To my memory, the first steps I took along these paths of desire were initiated by my admiration for my pastor. He was a tall, intellectual man, a former Bishop in the Methodist Church. His sermons were serious and challenging, and stirred me inside. I didn’t really understand much of what he said, as I was still in grade-school and lacked the vocabulary at my early age, but my soul understood him, and I loved him for this. He inspired me to make my faith real and to act upon it, and to approach it rationally with sincerity. He believed I would become a pastor myself someday and he invested some time in me to help me along this way. I remember him taking several of us up into the church loft to examine more closely the circular stain-glass window there, with the symbols of the four evangelists at the cardinal points: the winged man which symbolizes Matthew, the winged lion which symbolizes Mark, and the winged Ox for Luke and the Eagle for John.  I think he envisioned a straight and narrow path for me, perhaps hoping these winged evangelists would help speed me on my way. But my path, as for many of us, would not be all that straight or narrow.
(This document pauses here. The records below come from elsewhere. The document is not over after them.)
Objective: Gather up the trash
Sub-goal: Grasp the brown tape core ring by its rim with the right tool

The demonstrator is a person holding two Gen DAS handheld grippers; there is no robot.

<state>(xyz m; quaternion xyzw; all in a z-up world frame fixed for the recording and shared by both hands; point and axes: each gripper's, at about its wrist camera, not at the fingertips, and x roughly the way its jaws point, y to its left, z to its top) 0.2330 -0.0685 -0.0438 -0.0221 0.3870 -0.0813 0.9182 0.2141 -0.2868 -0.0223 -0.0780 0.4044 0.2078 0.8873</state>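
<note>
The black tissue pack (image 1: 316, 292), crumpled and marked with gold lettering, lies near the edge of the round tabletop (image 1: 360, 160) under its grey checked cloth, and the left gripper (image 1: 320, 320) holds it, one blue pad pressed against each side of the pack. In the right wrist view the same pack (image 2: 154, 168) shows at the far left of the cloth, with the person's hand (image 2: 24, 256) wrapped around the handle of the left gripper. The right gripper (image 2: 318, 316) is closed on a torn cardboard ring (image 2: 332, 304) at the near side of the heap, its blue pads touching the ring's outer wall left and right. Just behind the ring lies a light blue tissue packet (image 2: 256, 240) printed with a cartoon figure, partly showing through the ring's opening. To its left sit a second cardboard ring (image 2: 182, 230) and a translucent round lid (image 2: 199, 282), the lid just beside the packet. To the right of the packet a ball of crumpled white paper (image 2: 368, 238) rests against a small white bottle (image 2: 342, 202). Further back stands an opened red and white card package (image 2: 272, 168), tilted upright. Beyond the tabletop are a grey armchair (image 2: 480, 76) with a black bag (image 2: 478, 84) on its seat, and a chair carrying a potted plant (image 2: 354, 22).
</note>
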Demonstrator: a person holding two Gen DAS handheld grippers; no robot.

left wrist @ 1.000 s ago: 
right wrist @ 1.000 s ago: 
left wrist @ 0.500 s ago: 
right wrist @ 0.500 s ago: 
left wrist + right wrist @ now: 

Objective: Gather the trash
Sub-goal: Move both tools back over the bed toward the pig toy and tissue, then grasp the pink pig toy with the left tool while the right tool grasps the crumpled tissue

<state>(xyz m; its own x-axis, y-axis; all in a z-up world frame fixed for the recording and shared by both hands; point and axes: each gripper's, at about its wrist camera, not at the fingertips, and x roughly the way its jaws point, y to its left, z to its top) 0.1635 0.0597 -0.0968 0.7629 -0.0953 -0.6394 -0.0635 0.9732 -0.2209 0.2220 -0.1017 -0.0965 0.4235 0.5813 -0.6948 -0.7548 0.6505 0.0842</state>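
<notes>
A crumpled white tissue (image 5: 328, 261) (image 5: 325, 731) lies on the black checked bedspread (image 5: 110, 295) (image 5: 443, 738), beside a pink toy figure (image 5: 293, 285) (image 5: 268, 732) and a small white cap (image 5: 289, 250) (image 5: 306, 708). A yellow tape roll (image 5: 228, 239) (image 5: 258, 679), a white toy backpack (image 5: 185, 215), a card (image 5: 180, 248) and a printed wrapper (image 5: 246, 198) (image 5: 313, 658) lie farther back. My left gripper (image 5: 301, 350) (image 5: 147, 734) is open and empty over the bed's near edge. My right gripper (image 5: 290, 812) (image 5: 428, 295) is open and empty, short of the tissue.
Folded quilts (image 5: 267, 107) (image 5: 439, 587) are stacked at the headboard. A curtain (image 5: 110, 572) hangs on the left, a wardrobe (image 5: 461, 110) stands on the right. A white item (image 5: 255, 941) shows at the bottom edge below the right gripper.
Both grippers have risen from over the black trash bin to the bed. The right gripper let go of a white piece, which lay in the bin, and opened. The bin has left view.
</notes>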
Several years later I became a confirmed member of the Methodist Church. I wanted to do this, but I also couldn’t imagine an alternate decision. After our confirmation class a couple of my friends decided at the time not to be confirmed. I remember being perplexed by this and also a little scandalized. If I loved God, which I did, how could I not choose to be confirmed? I didn’t know of any other options at the time, it seemed a rather binary decision, yes or no. I didn’t know there could also be a yes…but, or a no…and, or a yes but over there instead. My world was still fairly small, but that was about to change in many significant ways.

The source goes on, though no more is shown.